Carlos Pumares respondía que no, que no odiaba a John Boorman. Despreciaba su cine, abjuraba de todas y cada una de sus películas y, hasta lo que alcanzo a recordar de mis noches de insomnio adolescente, profería gritos, exabruptos, maldiciones, bordeando el insulto si el incauto oyente preguntaba si no debería salvar de la quema al menos La selva esmeralda o Excalibur. Pero odio, no. Ese sentimiento era como el amor, demasiado profundo, tan elevado, tan nuclear que no se podía desperdiciar en un tipo de Surrey que perpetraba, a su juicio, películas infames.
Disfrutaba de esa corrala radiofónica, de las llamadas subsiguientes de los fieles consolando al locutor por tener que aguantar a esos advenedizos que se atrevían a sacudirse el polvo de las estrellas mencionando a directores infectos. Aquello era un templo del cine; Pumares, su Santo Padre y los herejes serían excomulgados.
Pensé varias veces en llamar. Preparar una celada, preguntarle por algunas de sus películas fetiches. Esperar que bajara la guardia. Me lo preparé. Sería con Centauros del desierto. Fácil, lo reconozco, pero no me negarán que la elección para engatusarlo era de las incontestables. «Don Carlos, ¿cómo se pudo valorar tan poco en su momento los hallazgos cinematográficos de esta obra cumbre de John Ford?».
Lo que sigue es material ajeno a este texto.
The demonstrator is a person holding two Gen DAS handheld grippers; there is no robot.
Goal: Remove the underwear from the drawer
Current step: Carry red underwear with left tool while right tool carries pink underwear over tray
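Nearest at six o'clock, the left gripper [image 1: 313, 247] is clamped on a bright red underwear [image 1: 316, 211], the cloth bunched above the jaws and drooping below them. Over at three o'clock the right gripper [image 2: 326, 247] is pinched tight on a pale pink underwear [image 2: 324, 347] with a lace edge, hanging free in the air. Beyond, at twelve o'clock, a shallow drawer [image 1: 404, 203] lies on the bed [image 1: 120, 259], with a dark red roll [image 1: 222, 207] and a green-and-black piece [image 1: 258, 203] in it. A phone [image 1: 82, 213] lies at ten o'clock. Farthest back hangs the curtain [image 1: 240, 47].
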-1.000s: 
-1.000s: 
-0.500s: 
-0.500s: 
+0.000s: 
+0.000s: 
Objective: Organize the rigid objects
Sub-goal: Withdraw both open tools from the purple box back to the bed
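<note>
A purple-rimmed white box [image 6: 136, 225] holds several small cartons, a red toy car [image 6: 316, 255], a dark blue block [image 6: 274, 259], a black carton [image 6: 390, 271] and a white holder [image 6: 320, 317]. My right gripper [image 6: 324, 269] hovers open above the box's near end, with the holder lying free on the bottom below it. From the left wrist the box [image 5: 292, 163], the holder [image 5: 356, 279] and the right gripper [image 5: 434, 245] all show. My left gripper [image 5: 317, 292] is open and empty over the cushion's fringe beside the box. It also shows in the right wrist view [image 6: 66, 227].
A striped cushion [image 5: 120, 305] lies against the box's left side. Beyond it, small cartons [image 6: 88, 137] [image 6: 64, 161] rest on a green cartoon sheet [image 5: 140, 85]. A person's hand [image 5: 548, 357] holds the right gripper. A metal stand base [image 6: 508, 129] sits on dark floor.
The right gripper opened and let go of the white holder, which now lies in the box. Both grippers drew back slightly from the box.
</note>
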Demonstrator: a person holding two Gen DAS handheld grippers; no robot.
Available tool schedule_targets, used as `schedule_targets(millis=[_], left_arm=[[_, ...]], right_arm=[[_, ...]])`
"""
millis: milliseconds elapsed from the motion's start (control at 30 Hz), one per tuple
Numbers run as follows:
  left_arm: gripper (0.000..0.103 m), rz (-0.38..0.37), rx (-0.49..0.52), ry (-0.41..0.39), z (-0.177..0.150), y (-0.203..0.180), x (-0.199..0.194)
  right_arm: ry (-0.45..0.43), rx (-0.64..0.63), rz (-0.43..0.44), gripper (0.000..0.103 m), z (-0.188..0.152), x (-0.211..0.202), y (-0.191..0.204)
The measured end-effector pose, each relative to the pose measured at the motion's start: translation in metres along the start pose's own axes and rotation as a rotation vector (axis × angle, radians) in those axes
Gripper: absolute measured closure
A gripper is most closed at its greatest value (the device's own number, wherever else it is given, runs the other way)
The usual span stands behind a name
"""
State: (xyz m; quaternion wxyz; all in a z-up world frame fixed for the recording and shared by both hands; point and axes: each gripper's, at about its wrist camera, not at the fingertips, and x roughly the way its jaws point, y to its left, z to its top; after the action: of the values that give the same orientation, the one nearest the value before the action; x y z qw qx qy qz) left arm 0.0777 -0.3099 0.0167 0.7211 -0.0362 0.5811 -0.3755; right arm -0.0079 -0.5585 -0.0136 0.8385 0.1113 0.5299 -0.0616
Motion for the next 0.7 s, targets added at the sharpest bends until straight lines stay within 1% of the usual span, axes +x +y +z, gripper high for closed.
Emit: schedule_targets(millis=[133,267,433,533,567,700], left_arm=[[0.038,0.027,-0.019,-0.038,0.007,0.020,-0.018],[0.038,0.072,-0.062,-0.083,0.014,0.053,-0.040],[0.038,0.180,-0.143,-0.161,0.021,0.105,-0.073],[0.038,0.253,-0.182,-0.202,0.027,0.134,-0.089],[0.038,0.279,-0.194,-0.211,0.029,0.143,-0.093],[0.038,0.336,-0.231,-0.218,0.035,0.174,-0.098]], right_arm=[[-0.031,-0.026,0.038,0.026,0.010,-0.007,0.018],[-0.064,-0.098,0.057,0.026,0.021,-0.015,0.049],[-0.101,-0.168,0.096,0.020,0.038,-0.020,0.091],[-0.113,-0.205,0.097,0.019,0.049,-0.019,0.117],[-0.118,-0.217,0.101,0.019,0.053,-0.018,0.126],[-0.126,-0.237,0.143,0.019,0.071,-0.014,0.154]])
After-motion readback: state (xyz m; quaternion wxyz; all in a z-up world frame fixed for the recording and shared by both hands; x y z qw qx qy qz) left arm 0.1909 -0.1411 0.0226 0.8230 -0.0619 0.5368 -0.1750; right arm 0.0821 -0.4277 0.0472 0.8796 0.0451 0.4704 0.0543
Él rememoraría las cabalgada de Ethan y Martín, el duelo con el jefe Cicatriz y lo imposible de adaptarse a un mundo que ya no es el tuyo. Justo ahí, en pleno clímax de la homilía radiofónica, el joven estudiante de COU soltaría: «Qué verdad lo que dice, don Carlos. Fíjese que a mí me parece que Boorman hizo lo mismo en La selva esmeralda. Salvando las distancias, Bill Markham era el Ethan del indigenismo y el ecologismo». Entonces estallaría una armagedón hertziano.
Siempre me he arrepentido de no reunir el arrojo para hacerlo. Seguro que hubiera sido un momento cumbre en la historia radiofónica patria. Pumares, como poseído por el espíritu del capitán Haddock, exclamaría: «¡Botarate, ígnaro, batracio…!». Diez mil tifones atronadores sacudiendo la noche y yo, tan secreto como gamberro admirador del cinéfilo genio, subiría bajaría el volumen de la radio aunque mi hermano se despertara sobresaltado en plena madrugada.
No, no tuve coraje para perpetrar la chanza. Total, era solo eso, el deseo adolescente de batirme en duelo con uno de mis ídolos nocturnos. Llevarle la contraria sin convicción pero con la certeza de que la provocación surtiría efecto y, qué carajo, pasar un buen rato vacilando a don Carlos Pumares.
Entonces no me atreví y ahora, si Pumares siguiera vivo y yo fuera igual de cenizo, la cosa habría terminado con ambos vapuleados por una cáfila de patéticos inquisidores. La payasada, amplificada por las redes, se hubiera vuelto incontrolable, y Pumares objeto de las mayores censuras por haber insultado, merecidamente sin duda, a un joven oyente. Algunos habrían perpetrado memes más o menos hirientes, barrunto que Pumares habría sido reprendido por sus jefes y lo que era una patochada, una cachondada sin mala intención, habría azorado al autor y perjudicado a la víctima de su justa ira. Fabulo que algún patán habría recogido firmas para la cancelación del programa.
¿Exagero? Puede, pero si no tuve valor entonces, ahora en la era de los torquemadas y los ofendiditos, muchísimo menos. Aunque sólo sea por la infinita pereza de estos tiempos en que el polvo de estrellas se convierte en fango a poco que se junten cuatro bobos esféricos con ganas de condenarnos al aburrimiento. Ojo, que no les odio, pero, don Carlos, convendrá conmigo que es jodido compadecerlos.